**Dataset records:**
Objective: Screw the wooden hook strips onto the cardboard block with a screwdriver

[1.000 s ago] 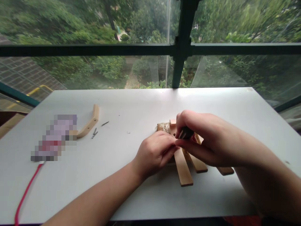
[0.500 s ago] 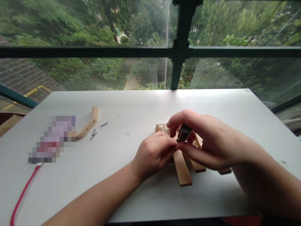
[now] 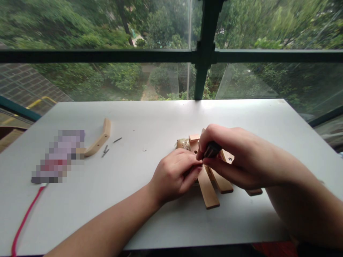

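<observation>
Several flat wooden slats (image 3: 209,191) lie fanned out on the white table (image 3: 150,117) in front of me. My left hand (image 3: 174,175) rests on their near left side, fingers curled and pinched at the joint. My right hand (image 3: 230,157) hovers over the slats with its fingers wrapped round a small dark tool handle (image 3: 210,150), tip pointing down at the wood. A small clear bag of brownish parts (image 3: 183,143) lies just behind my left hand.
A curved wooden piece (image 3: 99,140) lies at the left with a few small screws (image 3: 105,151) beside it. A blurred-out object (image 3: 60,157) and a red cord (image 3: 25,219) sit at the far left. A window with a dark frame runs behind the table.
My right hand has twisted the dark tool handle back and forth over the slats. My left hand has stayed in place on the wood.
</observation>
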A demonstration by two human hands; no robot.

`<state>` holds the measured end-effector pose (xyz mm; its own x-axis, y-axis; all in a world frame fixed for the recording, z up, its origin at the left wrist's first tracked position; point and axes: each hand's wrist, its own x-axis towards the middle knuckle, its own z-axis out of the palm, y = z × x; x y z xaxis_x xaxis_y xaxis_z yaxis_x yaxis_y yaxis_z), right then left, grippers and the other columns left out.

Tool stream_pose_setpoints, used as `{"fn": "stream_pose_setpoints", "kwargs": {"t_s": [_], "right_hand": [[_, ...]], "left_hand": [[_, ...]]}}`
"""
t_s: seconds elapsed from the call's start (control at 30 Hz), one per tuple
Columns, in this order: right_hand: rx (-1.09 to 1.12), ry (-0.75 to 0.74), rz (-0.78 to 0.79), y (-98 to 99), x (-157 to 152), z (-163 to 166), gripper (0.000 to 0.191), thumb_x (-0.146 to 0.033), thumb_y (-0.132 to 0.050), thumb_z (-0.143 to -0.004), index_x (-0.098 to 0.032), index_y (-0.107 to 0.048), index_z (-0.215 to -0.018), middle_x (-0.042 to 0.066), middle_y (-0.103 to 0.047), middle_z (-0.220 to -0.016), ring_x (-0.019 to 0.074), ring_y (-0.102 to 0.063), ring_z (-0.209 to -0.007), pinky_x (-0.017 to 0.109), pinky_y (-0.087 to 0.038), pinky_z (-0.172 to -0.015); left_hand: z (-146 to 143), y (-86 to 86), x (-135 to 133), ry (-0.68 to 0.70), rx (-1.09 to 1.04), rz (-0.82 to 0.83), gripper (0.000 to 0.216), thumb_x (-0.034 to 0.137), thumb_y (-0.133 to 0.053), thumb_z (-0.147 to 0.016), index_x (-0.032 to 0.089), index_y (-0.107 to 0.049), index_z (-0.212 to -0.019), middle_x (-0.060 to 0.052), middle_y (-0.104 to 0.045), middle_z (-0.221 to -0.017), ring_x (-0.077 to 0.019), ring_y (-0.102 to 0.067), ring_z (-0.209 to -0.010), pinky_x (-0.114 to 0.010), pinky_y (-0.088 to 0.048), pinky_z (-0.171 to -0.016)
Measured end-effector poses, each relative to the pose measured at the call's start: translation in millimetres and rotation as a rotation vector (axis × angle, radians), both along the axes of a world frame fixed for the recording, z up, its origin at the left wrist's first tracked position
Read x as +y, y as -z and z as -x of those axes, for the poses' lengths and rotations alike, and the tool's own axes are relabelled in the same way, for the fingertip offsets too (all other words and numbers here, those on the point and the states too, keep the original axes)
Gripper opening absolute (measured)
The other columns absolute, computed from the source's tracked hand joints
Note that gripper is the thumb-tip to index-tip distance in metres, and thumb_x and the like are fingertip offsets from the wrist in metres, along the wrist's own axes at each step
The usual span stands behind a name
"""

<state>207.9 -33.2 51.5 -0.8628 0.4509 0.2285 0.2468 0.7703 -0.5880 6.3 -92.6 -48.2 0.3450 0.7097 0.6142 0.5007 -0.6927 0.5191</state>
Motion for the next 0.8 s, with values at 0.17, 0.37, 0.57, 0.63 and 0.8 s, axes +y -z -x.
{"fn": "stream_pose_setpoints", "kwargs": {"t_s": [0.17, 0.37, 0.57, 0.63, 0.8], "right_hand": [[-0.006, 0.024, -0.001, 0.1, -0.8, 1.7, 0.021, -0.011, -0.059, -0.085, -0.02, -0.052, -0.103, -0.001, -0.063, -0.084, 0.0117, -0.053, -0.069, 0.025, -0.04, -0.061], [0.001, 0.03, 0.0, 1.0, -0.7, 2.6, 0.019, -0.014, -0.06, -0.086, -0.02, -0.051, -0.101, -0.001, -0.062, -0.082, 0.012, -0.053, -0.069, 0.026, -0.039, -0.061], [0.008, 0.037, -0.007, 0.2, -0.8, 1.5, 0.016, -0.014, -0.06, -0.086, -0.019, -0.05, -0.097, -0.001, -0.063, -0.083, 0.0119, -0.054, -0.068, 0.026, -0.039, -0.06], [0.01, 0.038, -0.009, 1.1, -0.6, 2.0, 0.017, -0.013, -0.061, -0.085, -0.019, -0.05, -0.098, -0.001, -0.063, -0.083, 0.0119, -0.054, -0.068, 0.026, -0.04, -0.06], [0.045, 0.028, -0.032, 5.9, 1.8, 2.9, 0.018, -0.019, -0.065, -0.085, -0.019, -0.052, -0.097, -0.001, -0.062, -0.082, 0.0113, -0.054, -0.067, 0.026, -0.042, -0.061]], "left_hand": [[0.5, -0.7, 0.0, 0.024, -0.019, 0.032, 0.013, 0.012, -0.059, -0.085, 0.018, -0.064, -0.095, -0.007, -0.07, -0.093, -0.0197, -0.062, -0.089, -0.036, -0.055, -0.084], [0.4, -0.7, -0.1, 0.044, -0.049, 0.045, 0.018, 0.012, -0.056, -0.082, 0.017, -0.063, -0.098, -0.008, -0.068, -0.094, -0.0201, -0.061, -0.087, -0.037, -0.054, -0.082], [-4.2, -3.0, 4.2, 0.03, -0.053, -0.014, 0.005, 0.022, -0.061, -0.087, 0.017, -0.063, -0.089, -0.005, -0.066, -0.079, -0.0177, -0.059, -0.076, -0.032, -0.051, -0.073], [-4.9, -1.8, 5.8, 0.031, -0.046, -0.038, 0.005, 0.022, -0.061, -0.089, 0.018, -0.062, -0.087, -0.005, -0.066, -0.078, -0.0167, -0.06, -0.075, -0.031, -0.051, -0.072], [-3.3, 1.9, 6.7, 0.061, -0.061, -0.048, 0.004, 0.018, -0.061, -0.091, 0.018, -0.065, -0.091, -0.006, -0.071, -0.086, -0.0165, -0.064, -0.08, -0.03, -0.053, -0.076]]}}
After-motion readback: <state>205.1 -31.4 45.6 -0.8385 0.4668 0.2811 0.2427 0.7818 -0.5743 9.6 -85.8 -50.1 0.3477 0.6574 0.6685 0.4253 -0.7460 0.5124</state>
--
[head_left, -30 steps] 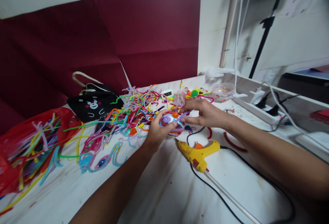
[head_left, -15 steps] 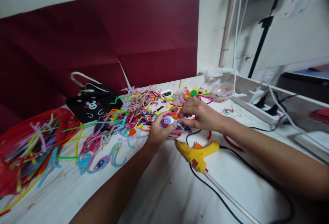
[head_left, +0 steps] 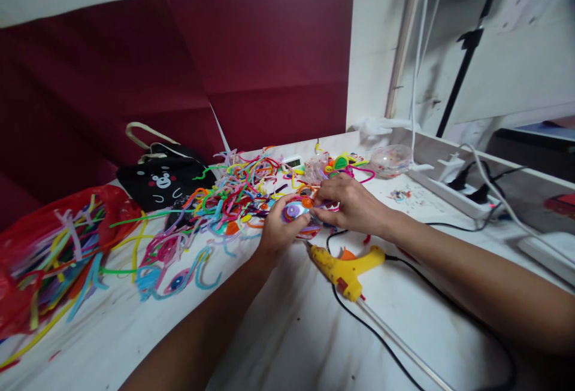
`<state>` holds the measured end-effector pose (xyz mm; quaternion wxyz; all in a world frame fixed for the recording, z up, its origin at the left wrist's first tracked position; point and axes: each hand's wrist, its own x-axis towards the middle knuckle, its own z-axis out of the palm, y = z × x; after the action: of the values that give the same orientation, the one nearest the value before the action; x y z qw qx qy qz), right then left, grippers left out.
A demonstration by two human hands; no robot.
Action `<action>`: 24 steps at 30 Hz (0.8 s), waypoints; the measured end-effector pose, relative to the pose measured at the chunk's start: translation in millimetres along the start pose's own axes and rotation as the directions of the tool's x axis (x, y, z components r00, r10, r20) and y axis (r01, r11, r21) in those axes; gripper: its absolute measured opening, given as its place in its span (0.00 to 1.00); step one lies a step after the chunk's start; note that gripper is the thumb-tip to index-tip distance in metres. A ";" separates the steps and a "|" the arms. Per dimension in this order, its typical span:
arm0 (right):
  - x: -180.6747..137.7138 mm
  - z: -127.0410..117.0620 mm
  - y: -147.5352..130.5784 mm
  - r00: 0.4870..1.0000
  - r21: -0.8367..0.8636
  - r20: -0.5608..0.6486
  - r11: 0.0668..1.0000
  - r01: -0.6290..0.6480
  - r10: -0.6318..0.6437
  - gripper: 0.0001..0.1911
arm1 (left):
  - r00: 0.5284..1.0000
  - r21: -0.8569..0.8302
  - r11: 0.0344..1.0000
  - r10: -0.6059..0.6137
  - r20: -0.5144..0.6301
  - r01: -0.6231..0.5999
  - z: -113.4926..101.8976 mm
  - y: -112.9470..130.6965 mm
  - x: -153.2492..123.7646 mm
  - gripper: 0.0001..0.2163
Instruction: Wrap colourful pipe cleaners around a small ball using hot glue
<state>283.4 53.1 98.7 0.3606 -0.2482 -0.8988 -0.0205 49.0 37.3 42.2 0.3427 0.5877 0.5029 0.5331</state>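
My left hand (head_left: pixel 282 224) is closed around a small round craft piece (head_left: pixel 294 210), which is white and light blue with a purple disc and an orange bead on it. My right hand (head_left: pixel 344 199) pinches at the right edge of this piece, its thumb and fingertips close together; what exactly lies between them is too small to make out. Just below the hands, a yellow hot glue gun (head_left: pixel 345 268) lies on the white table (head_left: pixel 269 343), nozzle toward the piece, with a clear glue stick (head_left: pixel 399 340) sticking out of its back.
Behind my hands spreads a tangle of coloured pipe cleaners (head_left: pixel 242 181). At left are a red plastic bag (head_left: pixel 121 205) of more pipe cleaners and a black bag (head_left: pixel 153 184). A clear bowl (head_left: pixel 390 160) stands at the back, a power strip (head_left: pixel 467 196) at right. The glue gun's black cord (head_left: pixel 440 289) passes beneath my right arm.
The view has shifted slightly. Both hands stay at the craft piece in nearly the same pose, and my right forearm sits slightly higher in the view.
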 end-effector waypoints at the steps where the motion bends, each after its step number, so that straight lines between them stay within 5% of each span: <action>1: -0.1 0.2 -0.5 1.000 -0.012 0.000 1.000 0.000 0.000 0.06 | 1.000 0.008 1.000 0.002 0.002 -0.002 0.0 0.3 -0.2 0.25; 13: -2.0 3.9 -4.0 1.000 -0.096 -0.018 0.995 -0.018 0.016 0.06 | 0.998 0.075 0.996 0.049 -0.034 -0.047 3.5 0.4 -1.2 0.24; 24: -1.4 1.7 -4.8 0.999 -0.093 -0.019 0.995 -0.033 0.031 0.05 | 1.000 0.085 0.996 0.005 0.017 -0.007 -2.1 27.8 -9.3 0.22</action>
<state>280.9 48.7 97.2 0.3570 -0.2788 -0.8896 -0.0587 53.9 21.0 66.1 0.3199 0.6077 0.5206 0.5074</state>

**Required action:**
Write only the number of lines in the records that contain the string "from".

**Exercise output:**
3